(GIVEN INFORMATION begins)

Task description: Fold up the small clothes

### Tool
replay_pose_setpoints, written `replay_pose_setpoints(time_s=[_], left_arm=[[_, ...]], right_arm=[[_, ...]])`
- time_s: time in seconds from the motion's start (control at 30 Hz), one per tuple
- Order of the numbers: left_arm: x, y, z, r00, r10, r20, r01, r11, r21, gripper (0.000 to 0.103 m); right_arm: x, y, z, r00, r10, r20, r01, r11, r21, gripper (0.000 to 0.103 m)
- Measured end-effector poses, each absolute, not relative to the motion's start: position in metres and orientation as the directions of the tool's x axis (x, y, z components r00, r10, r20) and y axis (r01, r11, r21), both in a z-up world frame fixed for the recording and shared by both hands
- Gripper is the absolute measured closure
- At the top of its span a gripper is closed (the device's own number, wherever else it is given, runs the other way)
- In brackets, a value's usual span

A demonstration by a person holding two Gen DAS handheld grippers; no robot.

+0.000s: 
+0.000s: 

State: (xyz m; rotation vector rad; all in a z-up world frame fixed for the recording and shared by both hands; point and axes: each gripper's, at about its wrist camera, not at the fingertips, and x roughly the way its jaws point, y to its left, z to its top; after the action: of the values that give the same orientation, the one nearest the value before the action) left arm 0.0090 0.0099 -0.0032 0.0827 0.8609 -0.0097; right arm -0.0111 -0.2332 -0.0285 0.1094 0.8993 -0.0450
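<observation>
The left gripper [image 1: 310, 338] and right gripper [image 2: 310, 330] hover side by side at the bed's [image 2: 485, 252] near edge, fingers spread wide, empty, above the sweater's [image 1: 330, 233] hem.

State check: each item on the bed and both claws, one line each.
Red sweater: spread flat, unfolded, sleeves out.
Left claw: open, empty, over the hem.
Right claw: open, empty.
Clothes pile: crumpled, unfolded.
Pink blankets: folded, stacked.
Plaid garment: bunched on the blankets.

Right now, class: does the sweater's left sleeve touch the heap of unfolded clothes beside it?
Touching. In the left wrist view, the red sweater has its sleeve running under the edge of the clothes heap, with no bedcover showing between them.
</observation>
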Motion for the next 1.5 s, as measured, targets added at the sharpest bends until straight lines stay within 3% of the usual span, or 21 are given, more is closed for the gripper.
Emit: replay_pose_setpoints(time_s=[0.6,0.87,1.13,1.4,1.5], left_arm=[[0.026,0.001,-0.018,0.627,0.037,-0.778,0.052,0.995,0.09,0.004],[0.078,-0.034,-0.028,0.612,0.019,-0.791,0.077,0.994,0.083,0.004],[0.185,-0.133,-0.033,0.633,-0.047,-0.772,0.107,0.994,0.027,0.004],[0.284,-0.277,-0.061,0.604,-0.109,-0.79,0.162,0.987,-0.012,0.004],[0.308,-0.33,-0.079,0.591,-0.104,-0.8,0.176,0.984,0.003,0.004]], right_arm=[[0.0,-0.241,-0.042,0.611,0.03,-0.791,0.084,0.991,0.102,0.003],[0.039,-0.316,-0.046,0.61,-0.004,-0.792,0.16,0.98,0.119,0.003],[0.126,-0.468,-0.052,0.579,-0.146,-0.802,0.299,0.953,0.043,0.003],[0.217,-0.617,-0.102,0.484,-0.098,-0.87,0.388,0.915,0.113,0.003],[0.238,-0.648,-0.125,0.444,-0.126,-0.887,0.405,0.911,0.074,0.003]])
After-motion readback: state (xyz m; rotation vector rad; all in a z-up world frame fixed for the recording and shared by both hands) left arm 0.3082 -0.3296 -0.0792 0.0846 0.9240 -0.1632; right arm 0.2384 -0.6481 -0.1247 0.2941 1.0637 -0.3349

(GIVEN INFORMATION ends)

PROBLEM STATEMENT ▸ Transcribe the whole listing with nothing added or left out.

EXERCISE ANSWER ▸
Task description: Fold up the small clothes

### Tool
replay_pose_setpoints, written `replay_pose_setpoints(time_s=[_], left_arm=[[_, ...]], right_arm=[[_, ...]])`
- time_s: time in seconds from the motion's start (control at 30 Hz), one per tuple
- Order of the numbers: left_arm: x, y, z, r00, r10, r20, r01, r11, r21, gripper (0.000 to 0.103 m); right_arm: x, y, z, r00, r10, r20, r01, r11, r21, gripper (0.000 to 0.103 m)
- Measured end-effector poses, each absolute, not relative to the motion's start: position in metres and orientation as the directions of the tool's x axis (x, y, z components r00, r10, r20) and y axis (r01, r11, r21), both in a z-up world frame fixed for the recording and shared by both hands
- Gripper is the absolute measured closure
- At the top of its span a gripper is closed (the device's own number, wherever else it is given, runs the other way)
- In brackets, a value's usual span

A demonstration by a person holding two Gen DAS handheld grippers; no robot.

+0.000s: 
+0.000s: 

State: (xyz m; rotation vector rad; all in a z-up world frame fixed for the recording and shared by both hands; point and axes: each gripper's, at about its wrist camera, not at the fingertips, and x roughly the way its jaws point, y to its left, z to its top; after the action: of the values that give the same orientation, the one nearest the value before the action) left arm 0.0090 0.0099 -0.0032 0.0827 0.8609 -0.0097; right arm -0.0111 -0.2332 -0.0285 0.1094 0.8993 -0.0450
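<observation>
The left gripper [image 1: 310, 338] and right gripper [image 2: 310, 330] hover side by side at the bed's [image 2: 485, 252] near edge, fingers spread wide, empty, above the sweater's [image 1: 330, 233] hem.

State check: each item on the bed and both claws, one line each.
Red sweater: spread flat, unfolded, sleeves out.
Left claw: open, empty, over the hem.
Right claw: open, empty.
Clothes pile: crumpled, unfolded.
Pink blankets: folded, stacked.
Plaid garment: bunched on the blankets.

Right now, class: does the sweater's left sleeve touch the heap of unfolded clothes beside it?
Touching. In the left wrist view, the red sweater has its sleeve running under the edge of the clothes heap, with no bedcover showing between them.
</observation>
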Motion for the next 1.5 s, as measured, targets added at the sharpest bends until straight lines stay within 3% of the usual span, or 21 are given, more is closed for the gripper.
Emit: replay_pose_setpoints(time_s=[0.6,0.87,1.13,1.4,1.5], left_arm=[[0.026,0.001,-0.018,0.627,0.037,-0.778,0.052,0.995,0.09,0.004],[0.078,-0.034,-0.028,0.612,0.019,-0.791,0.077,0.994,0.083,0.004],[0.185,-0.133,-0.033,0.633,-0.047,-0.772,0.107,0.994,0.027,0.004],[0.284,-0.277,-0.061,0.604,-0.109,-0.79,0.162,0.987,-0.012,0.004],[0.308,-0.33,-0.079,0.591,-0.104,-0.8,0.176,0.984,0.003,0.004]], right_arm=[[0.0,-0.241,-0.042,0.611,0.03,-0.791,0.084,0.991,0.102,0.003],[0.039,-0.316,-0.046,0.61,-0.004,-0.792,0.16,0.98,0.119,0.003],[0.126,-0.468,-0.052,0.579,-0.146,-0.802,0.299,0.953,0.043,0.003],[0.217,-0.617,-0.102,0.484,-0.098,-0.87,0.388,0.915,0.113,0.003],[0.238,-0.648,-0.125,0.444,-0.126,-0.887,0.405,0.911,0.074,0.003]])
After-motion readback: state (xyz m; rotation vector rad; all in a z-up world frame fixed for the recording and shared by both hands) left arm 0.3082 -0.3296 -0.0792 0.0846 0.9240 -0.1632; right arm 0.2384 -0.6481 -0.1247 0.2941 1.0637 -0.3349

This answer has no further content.